§ What is being asked
Type out the whole listing again exactly, pictures omitted.
-- -- --
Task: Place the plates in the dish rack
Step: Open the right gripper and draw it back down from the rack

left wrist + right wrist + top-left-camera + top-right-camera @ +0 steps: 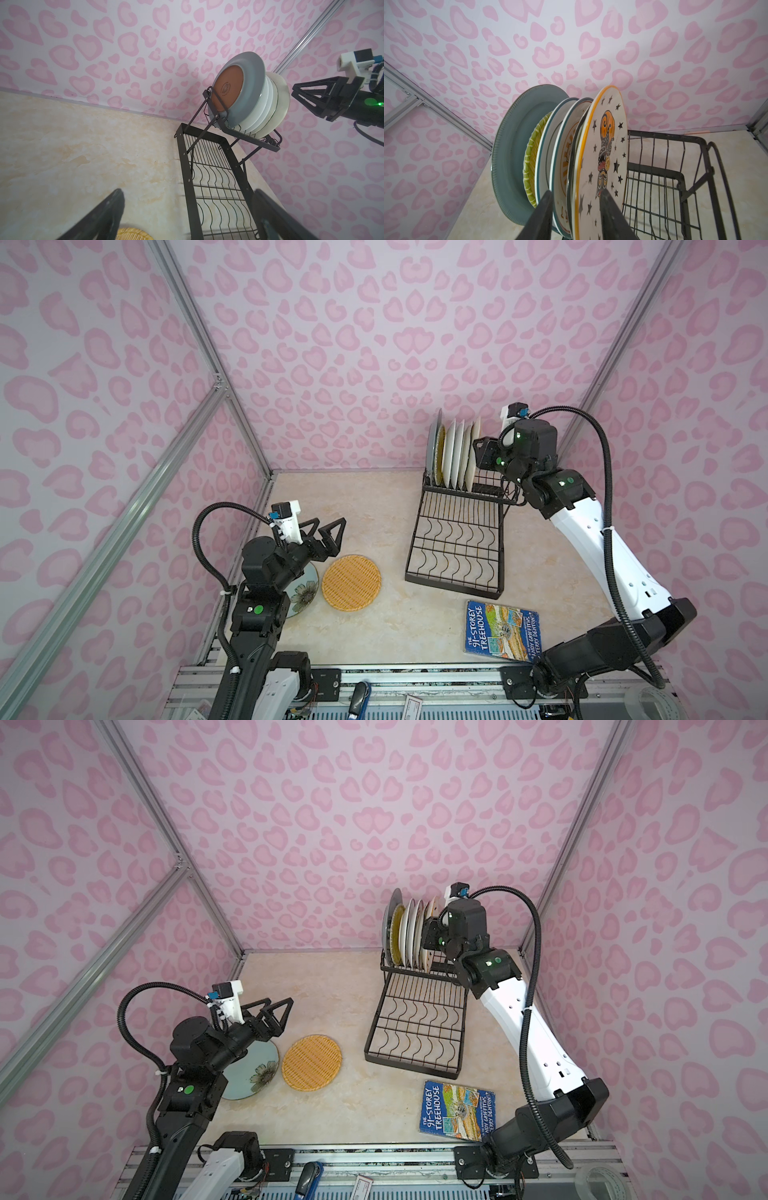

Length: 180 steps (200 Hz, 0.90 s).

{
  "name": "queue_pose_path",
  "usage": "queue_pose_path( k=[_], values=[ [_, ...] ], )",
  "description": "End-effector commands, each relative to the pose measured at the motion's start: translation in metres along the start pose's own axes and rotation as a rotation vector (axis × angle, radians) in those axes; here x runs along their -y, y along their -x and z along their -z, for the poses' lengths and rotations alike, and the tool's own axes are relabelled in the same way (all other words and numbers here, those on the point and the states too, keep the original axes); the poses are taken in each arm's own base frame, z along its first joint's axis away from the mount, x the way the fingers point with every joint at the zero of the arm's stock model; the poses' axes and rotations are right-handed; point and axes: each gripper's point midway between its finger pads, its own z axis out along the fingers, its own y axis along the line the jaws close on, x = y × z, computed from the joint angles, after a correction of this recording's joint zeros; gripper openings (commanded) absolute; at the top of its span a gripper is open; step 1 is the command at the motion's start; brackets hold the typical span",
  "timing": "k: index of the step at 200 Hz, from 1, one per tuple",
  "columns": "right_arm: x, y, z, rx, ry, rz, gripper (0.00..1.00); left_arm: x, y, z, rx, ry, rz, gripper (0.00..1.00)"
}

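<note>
Several plates stand on edge in the raised basket of the black dish rack [414, 531] [374, 1011]: a teal-grey plate [512, 155] [249, 83] at one end, then a yellow woven one [531, 162], white ones, and a star plate [608, 145] last. My right gripper [478, 456] [576, 192] straddles the star plate's rim and its neighbour's, jaws partly apart. An orange woven plate [351, 582] [311, 1061] and a pale green floral plate [303, 593] [249, 1073] lie flat at front left. Above and behind them my left gripper [330, 526] [279, 1006] [189, 193] hangs open and empty.
A blue paperback book [500, 630] [457, 1108] lies in front of the rack, near the right arm's base. The rack's wide flat tray holds nothing. Pink patterned walls close in the back and sides. A metal rail runs along the front edge.
</note>
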Motion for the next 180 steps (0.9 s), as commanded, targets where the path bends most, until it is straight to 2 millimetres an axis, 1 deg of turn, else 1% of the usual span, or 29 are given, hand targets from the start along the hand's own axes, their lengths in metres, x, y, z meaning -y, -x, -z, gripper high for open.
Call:
queue_pose_path(
  k=[1, 34, 52, 66, 89, 94, 95, 98, 109, 124, 131, 156, 171, 174, 180],
  values=[
    [-0.004, 0.006, 0.005, 0.019, 0.024, 0.003, 0.38, 0.001, 0.001, 0.001, 0.003, -0.003, -0.01, 0.98],
    [-0.01, 0.01, 0.023, 0.04, 0.063, -0.006, 0.38, 0.001, 0.001, 0.001, 0.003, -0.002, -0.011, 0.98],
    [-0.014, 0.006, 0.036, 0.045, 0.093, -0.012, 0.38, 0.001, 0.002, 0.001, 0.005, -0.002, -0.012, 0.98],
    [-0.017, 0.003, 0.049, 0.055, 0.121, -0.018, 0.38, 0.0, 0.001, 0.001, 0.003, 0.0, -0.01, 0.98],
    [-0.022, -0.01, 0.073, 0.07, 0.167, -0.017, 0.38, 0.0, 0.0, 0.001, 0.0, 0.002, -0.008, 0.98],
    [-0.025, -0.008, 0.081, 0.084, 0.186, -0.018, 0.38, 0.0, 0.0, 0.0, -0.001, 0.003, -0.008, 0.98],
    [-0.023, -0.014, 0.079, 0.071, 0.183, -0.018, 0.38, 0.0, 0.0, 0.0, -0.001, 0.003, -0.008, 0.98],
    [-0.022, -0.022, 0.079, 0.059, 0.184, -0.017, 0.4, -0.001, 0.0, 0.0, -0.002, 0.004, -0.007, 0.98],
    [-0.024, -0.033, 0.088, 0.052, 0.21, -0.014, 0.41, -0.001, -0.001, 0.0, -0.004, 0.005, -0.006, 0.98],
    [-0.025, -0.057, 0.095, 0.026, 0.246, -0.015, 0.43, -0.001, 0.0, 0.001, -0.002, 0.006, -0.005, 0.98],
    [-0.027, -0.066, 0.1, 0.016, 0.264, -0.011, 0.44, -0.001, -0.001, 0.001, -0.005, 0.006, -0.004, 0.98],
    [-0.037, -0.093, 0.115, -0.009, 0.349, 0.011, 0.44, 0.0, 0.0, 0.004, 0.002, 0.009, -0.007, 0.98],
    [-0.042, -0.109, 0.119, -0.016, 0.395, 0.006, 0.43, 0.001, 0.001, 0.006, 0.006, 0.015, -0.014, 0.98],
    [-0.042, -0.115, 0.118, -0.023, 0.403, 0.007, 0.43, 0.0, 0.0, 0.006, 0.005, 0.019, -0.015, 0.98],
    [-0.044, -0.118, 0.118, -0.023, 0.421, 0.006, 0.42, 0.0, 0.0, 0.007, 0.01, 0.023, -0.02, 0.98]
  ],
)
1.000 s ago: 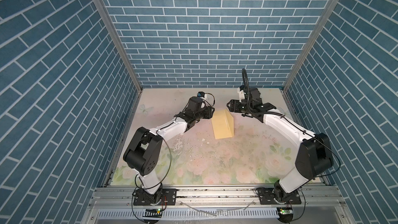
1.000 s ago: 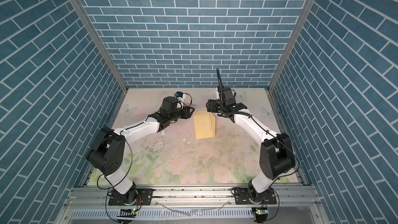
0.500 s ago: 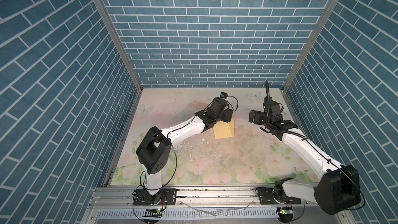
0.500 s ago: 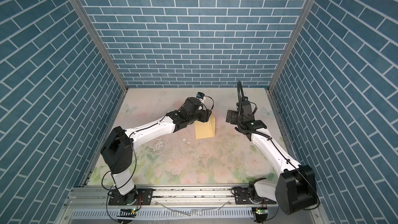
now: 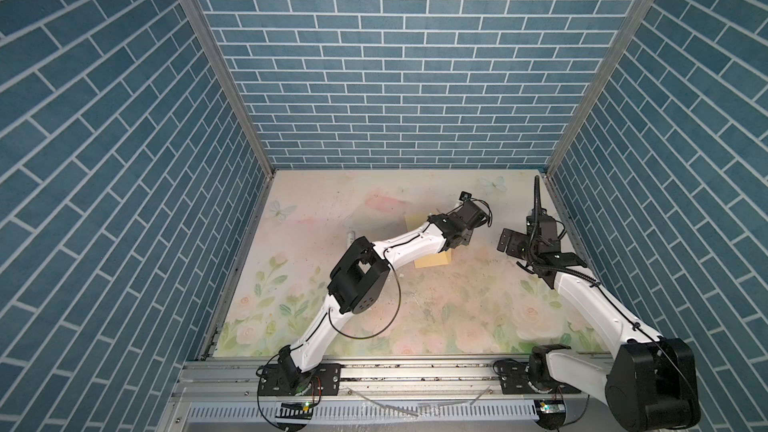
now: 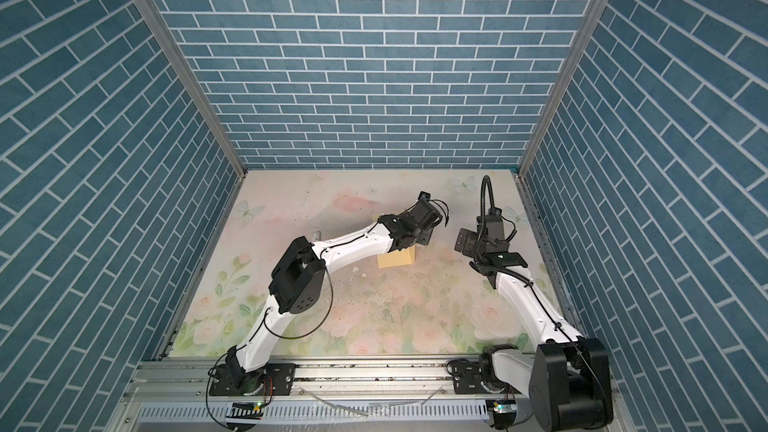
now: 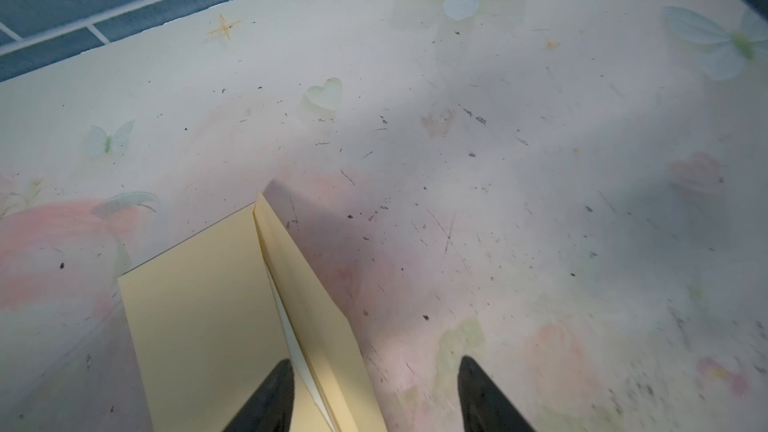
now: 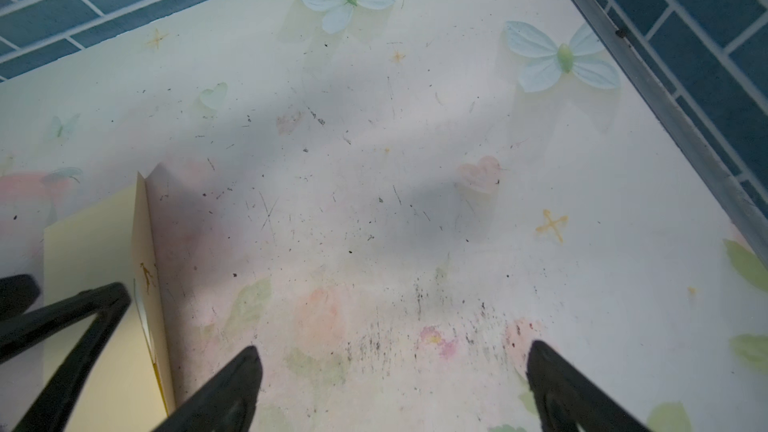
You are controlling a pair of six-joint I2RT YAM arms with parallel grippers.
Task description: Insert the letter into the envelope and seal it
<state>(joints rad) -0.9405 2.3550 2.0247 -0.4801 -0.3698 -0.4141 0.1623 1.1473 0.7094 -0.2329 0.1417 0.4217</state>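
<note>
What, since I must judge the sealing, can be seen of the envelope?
The envelope is plain pale-yellow paper, lying flat on the floral table, partly hidden under the left arm in both top views. Its flap stands raised along the fold, unsealed, with a small brownish mark on it and a pale edge showing inside. The open left gripper straddles the flap; contact is unclear.
</note>
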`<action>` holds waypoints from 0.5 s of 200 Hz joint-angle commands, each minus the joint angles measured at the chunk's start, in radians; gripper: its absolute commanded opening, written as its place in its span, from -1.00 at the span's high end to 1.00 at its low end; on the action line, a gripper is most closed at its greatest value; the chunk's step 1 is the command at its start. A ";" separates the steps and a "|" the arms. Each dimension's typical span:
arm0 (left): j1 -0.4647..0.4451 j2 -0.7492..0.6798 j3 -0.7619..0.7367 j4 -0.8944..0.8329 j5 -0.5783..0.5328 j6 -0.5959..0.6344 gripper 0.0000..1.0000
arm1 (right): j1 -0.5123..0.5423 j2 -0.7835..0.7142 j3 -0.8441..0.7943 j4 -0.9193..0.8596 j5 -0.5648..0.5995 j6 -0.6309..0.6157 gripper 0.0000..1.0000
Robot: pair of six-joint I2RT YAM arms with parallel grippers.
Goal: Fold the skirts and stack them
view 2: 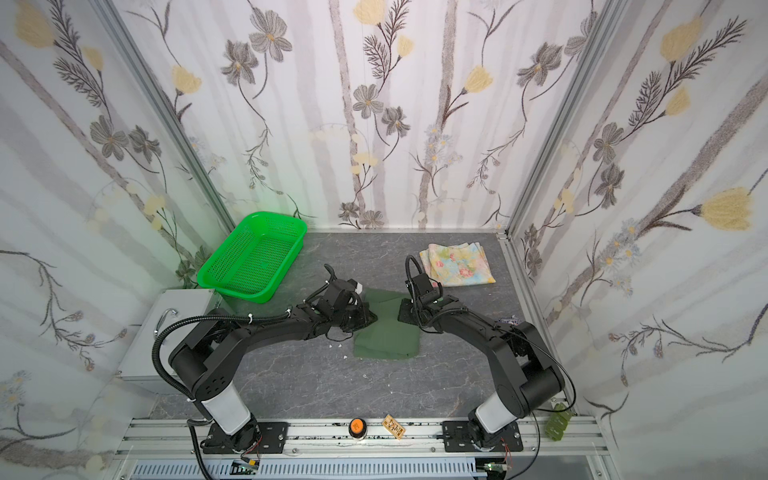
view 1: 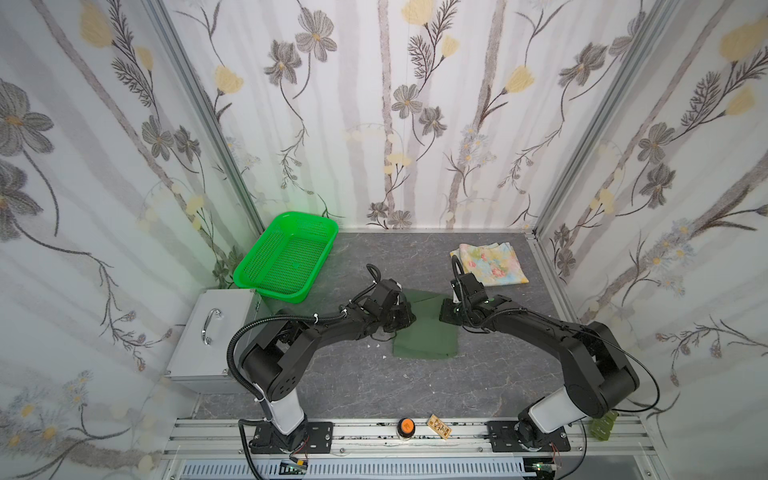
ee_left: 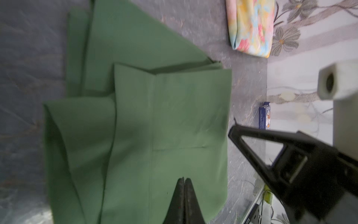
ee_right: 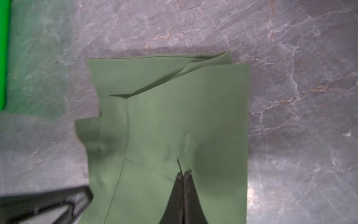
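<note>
The dark olive green skirt lies folded on the grey table's middle, its layers a little offset at one end. The floral yellow-blue skirt rests folded at the back right. My left gripper is shut, with its tips over the olive skirt's left side and nothing between them. Over the same skirt's right edge my right gripper is also shut, with only stray threads at its tips.
A bright green mesh basket stands at the back left, with a grey metal box in front of it. A small blue box lies near the right wall. An orange button sits on the front rail.
</note>
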 commanded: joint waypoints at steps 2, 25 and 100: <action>-0.039 0.003 -0.016 0.006 -0.023 -0.040 1.00 | -0.017 0.073 0.041 0.068 -0.011 -0.048 1.00; -0.059 0.040 -0.020 0.007 -0.029 -0.062 1.00 | -0.025 0.134 0.060 0.090 -0.010 -0.048 1.00; -0.041 0.133 0.002 0.005 0.031 -0.031 1.00 | -0.038 0.150 -0.044 0.125 0.012 0.027 1.00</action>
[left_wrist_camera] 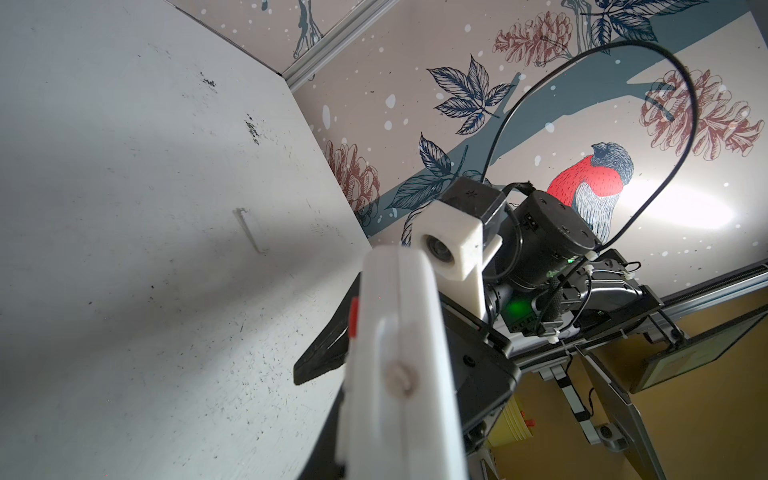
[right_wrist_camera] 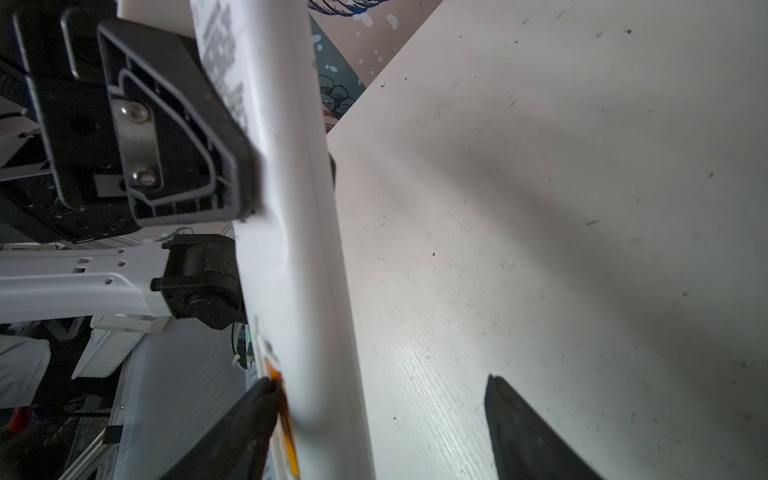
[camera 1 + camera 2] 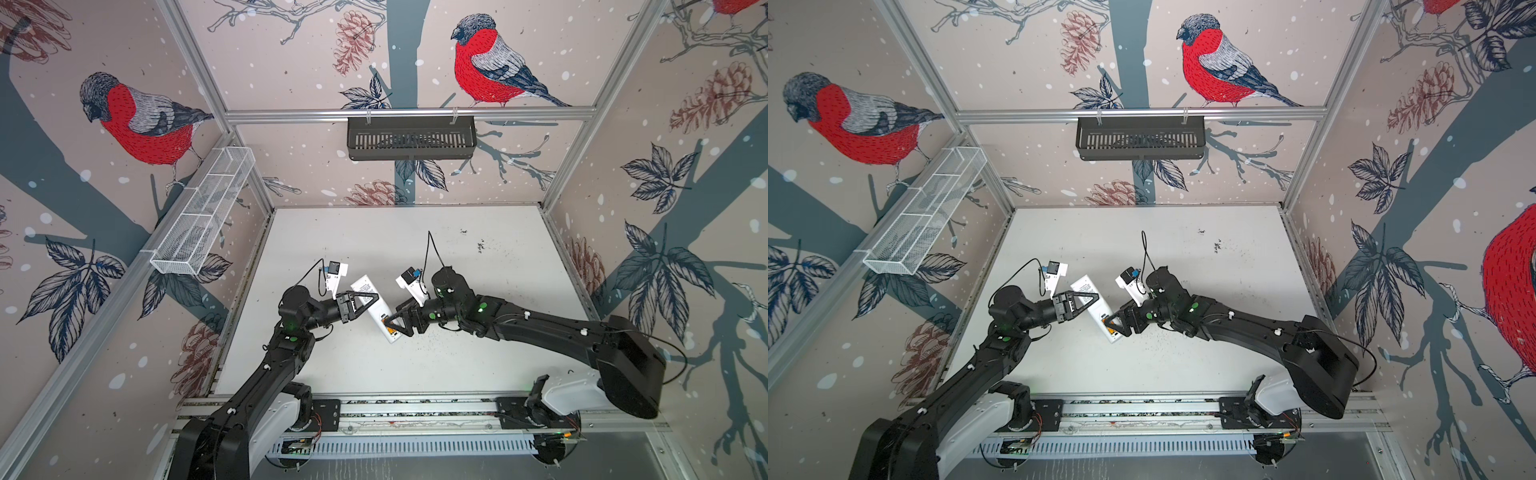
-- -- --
§ Completed task
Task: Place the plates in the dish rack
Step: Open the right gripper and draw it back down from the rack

left wrist + right wrist + top-left-camera + top-right-camera @ +0 steps: 

Length: 180 steps (200 Hz, 0.90 s).

{
  "name": "queue_pose_path",
  "usage": "queue_pose_path( k=[_], values=[ [_, ...] ], )",
  "description": "End-effector commands, each relative to the pose measured at the motion's start: translation in metres along the start pose's own axes and rotation as a rotation vector (axis × angle, radians) in those axes; here x runs along their -y, y along their -x and z along their -z, for the poses' lengths and rotations alike, and the tool's own axes are relabelled in the same way (all other words and numbers here, those on the point and the states too, keep the original axes); the poses are taken in each arm's own base frame, z along its first joint's axis away from the mount, x the way the fingers point with every joint at the zero of the arm's stock model; the poses' axes and rotations are right-handed; point and axes: each gripper's point midway between its finger pads, its own z axis out along the fingers, its own y axis along the line the jaws close on, x = y × z, computed from the joint angles, after a correction of this recording's joint zeros; gripper openings (commanded) absolute; at the top of its span a gripper is open; step 1 is the command at the motion's start; brackets hold the typical span",
  "timing": "k: index of the step at 200 Hz, from 1, one per tuple",
  "columns": "right_arm: x, y, z, rx, ry, rz, gripper (0.00..1.00); left_arm: x, y, z, rx, ry, rz, gripper (0.00..1.00)"
}

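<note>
Several plates stand on edge in the raised basket of the black dish rack [414, 531] [374, 1011]: a teal-grey plate [512, 155] [249, 83] at one end, then a yellow woven one [531, 162], white ones, and a star plate [608, 145] last. My right gripper [478, 456] [576, 192] straddles the star plate's rim and its neighbour's, jaws partly apart. An orange woven plate [351, 582] [311, 1061] and a pale green floral plate [303, 593] [249, 1073] lie flat at front left. Above and behind them my left gripper [330, 526] [279, 1006] [189, 193] hangs open and empty.
A blue paperback book [500, 630] [457, 1108] lies in front of the rack, near the right arm's base. The rack's wide flat tray holds nothing. Pink patterned walls close in the back and sides. A metal rail runs along the front edge.
</note>
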Motion for the next 180 steps (0.9 s), as commanded, targets where the path bends most, until it is straight to 2 millimetres an axis, 1 deg of turn, else 1% of the usual span, or 29 are given, hand targets from the start along the hand's own axes, their lengths in metres, x, y, z meaning -y, -x, -z, gripper high for open.
Call:
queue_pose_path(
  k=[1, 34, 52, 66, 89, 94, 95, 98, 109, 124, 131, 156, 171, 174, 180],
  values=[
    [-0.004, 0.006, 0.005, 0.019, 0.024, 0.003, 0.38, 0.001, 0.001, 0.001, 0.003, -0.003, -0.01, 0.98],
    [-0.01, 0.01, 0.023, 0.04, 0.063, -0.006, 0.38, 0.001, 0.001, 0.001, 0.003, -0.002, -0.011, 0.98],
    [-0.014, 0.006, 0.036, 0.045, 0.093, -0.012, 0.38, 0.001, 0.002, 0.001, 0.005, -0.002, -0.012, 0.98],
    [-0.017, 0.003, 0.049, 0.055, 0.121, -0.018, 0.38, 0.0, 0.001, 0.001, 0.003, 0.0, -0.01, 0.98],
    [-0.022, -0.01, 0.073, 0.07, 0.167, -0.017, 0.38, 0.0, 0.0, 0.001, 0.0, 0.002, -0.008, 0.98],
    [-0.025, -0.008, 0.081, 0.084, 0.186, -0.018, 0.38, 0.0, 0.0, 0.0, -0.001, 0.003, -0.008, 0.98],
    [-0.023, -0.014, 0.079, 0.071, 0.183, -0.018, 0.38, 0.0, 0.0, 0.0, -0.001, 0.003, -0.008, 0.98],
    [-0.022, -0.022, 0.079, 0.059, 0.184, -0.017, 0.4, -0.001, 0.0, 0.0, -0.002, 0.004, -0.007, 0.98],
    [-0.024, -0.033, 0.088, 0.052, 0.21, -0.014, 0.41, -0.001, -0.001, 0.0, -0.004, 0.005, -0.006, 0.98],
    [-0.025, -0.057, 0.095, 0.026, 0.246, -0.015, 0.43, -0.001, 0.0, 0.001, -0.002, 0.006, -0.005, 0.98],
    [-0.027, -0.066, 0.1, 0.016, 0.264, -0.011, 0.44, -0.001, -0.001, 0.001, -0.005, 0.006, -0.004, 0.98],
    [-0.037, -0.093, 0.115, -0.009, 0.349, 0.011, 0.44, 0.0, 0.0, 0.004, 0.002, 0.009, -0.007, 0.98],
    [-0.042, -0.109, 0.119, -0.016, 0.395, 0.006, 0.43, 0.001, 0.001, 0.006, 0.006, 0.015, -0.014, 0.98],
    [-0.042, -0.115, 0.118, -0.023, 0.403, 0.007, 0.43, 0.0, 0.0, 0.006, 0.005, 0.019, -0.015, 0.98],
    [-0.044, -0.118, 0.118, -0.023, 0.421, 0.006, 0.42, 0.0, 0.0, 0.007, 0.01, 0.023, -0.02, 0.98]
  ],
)
1.000 s ago: 
1.000 s ago: 
0.500 s ago: 
0.500 s ago: 
now: 
now: 
now: 
now: 
You are controlling a pair of six-joint I2RT YAM arms with parallel grippers.
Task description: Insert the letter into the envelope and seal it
<state>(joints rad) -0.9405 2.3550 2.0247 -0.4801 -0.3698 -0.4141 0.1623 1.1473 0.7094 -0.2329 0.1417 0.4217</state>
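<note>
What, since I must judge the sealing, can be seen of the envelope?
The envelope is plain pale-yellow paper, lying flat on the floral table, partly hidden under the left arm in both top views. Its flap stands raised along the fold, unsealed, with a small brownish mark on it and a pale edge showing inside. The open left gripper straddles the flap; contact is unclear.
</note>
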`<action>` holds waypoints from 0.5 s of 200 Hz joint-angle commands, each minus the joint angles measured at the chunk's start, in radians; gripper: its absolute commanded opening, written as its place in its span, from -1.00 at the span's high end to 1.00 at its low end; on the action line, a gripper is most closed at its greatest value; the chunk's step 1 is the command at its start. A ";" separates the steps and a "|" the arms. Each dimension's typical span:
arm0 (left): j1 -0.4647..0.4451 j2 -0.7492..0.6798 j3 -0.7619..0.7367 j4 -0.8944..0.8329 j5 -0.5783..0.5328 j6 -0.5959..0.6344 gripper 0.0000..1.0000
arm1 (right): j1 -0.5123..0.5423 j2 -0.7835..0.7142 j3 -0.8441..0.7943 j4 -0.9193..0.8596 j5 -0.5648..0.5995 j6 -0.6309..0.6157 gripper 0.0000..1.0000
Robot: pair of six-joint I2RT YAM arms with parallel grippers.
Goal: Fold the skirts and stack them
view 2: 
view 1: 
ee_left: 
ee_right: 
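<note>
The dark olive green skirt lies folded on the grey table's middle, its layers a little offset at one end. The floral yellow-blue skirt rests folded at the back right. My left gripper is shut, with its tips over the olive skirt's left side and nothing between them. Over the same skirt's right edge my right gripper is also shut, with only stray threads at its tips.
A bright green mesh basket stands at the back left, with a grey metal box in front of it. A small blue box lies near the right wall. An orange button sits on the front rail.
</note>
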 commanded: joint waypoints at steps 2, 25 and 100: <action>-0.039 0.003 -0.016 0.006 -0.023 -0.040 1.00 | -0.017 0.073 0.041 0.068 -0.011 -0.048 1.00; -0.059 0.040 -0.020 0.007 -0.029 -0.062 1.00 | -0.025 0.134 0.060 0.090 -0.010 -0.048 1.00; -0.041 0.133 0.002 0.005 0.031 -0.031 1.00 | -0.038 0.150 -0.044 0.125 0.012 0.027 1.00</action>
[left_wrist_camera] 
[right_wrist_camera] 
[camera 1 + camera 2] 

That completes the answer to the exercise.